WO-A-99/40059 teaches that in order to prepare methylenedi(phenylamine) by reaction of aniline with formaldehyde in the presence of acid catalysts in a semicontinuous process, aniline and optionally acid catalyst are initially charged, formaldehyde and optionally acid catalyst are fed through a mixing device into a circuit in which aniline, optionally acid catalyst and optionally previously introduced formaldehyde are circulated and the reaction mixture is brought to a temperature of greater than 75° C. after at least 50% of the total amount of formaldehyde to be introduced has been fed in. The introduction up to an amount of at least 50% of the total amount of formaldehyde to be introduced is carried out at a temperature of the reaction mixture in the circuit of from 20° C. to 75° C.

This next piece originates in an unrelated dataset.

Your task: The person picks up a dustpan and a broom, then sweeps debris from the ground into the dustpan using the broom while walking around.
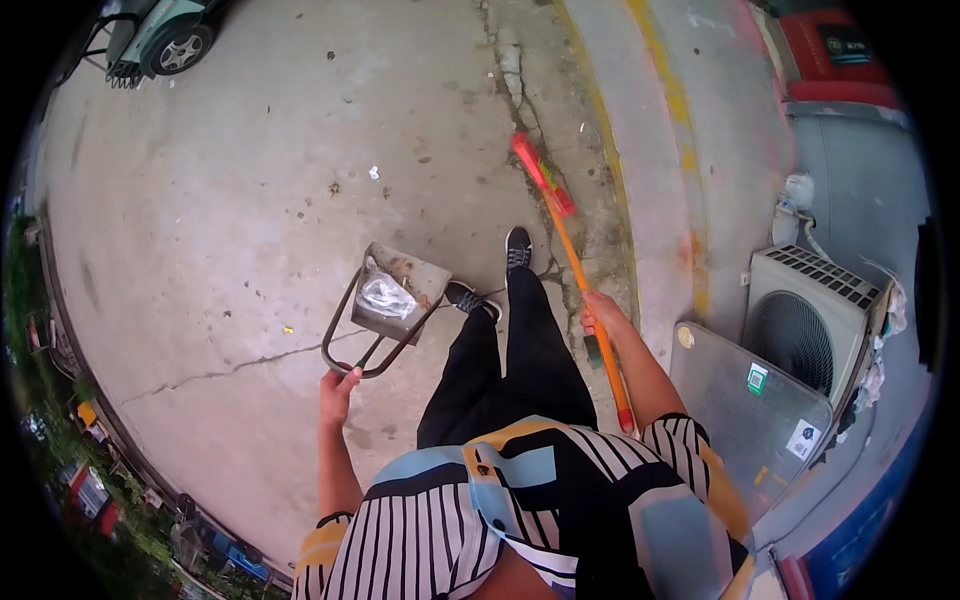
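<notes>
My left hand [338, 395] is wrapped round the dark looped handle of a metal dustpan [428, 280], which hangs to the left of my feet. In the dustpan lie a crumpled, shiny plastic piece [385, 294] and some brown debris. My right hand [603, 313] grips the orange stick of a broom [570, 247] partway along it. The broom's red head reaches forward to the cracked pavement, with a bit of green at it. The stick's red-capped end is near my right hip.
An air conditioner unit [808, 315] and a leaning grey board [745, 400] with stickers stand at the right. A raised kerb [655, 150] with yellow paint runs beside the concrete ground [270, 200]. A wheeled vehicle [180, 48] is at the far left. White scraps [374, 173] dot the ground.
</notes>
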Action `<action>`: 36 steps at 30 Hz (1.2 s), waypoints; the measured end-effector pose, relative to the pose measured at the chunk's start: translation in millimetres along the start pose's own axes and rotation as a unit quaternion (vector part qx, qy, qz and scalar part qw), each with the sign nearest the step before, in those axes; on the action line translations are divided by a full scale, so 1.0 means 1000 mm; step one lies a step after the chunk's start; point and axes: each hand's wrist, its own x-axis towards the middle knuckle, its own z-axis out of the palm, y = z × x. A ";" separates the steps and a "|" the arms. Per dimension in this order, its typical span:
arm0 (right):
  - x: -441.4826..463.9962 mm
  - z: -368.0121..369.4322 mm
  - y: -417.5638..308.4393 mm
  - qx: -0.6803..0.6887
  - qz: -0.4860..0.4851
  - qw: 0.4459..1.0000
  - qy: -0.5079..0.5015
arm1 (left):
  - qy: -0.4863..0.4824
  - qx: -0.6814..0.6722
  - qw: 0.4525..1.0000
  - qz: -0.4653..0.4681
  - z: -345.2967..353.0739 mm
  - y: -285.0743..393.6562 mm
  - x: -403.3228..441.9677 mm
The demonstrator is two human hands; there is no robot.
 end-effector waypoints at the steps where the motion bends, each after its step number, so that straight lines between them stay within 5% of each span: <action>1: -0.018 -0.003 0.007 0.005 -0.002 0.999 -0.042 | 0.000 0.000 1.000 0.000 0.001 0.000 0.002; 7: -0.037 0.019 -0.003 0.046 -0.058 0.997 0.001 | -0.024 -0.004 1.000 -0.006 0.000 0.000 0.004; 11: 0.055 0.044 -0.053 -0.094 -0.102 0.984 0.113 | -0.031 -0.003 1.000 0.001 -0.002 -0.007 -0.006; 16: 0.063 0.116 -0.050 -0.184 -0.014 0.982 -0.027 | -0.030 -0.012 0.999 0.001 -0.004 -0.010 -0.014; 21: -0.009 0.117 -0.020 -0.121 -0.022 0.984 -0.130 | -0.011 -0.022 1.000 -0.004 -0.006 -0.014 -0.025; 28: 0.011 0.148 0.001 -0.043 0.008 0.999 0.023 | 0.024 -0.054 0.998 -0.018 -0.012 -0.044 -0.038; 34: 0.022 0.168 -0.014 0.006 0.098 0.972 -0.213 | 0.084 -0.083 0.993 -0.005 -0.032 -0.055 -0.053; 36: -0.008 0.169 -0.036 -0.047 0.047 0.974 -0.216 | 0.106 -0.109 0.988 0.009 -0.034 -0.050 -0.052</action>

The quality of a process for preparing MDA is defined firstly by the content of undesirable by-products of the reaction in the product. Secondly, the quality of a process is defined by the overall process from start-up, normal production to running-down of the process being able to be operated without technical production failure or problems which require intervention in the process and by no losses of starting materials, intermediates or end product occurring.
Such problems can, for example, occur during start-up or running-down of the aminal reaction. Such problems can be, for example, high molecular weight solids being formed and leading to caking and blockages in the equipment (aminal vessel, aminal cooler and aminal separator and conduits). A further disadvantage is that all plant parts normally always have to be shut down when maintenance, repair and cleaning work is necessary on or in a reactor or another plant part since the process steps build on one another and are therefore always carried out in succession. As a result, the entire plant has to be emptied, which leads to a considerable amount of rejected material. Furthermore, energy has to be expended in order to bring reactors and plant parts back to the respective operating temperatures. Such production stoppages for plant inspections, repair measures and cleaning measures or shortage of raw materials or auxiliaries, planned or unplanned, are therefore always recurring plant states which have a considerable influence on the economical operation of a continuously operating plant or a continuously operating process.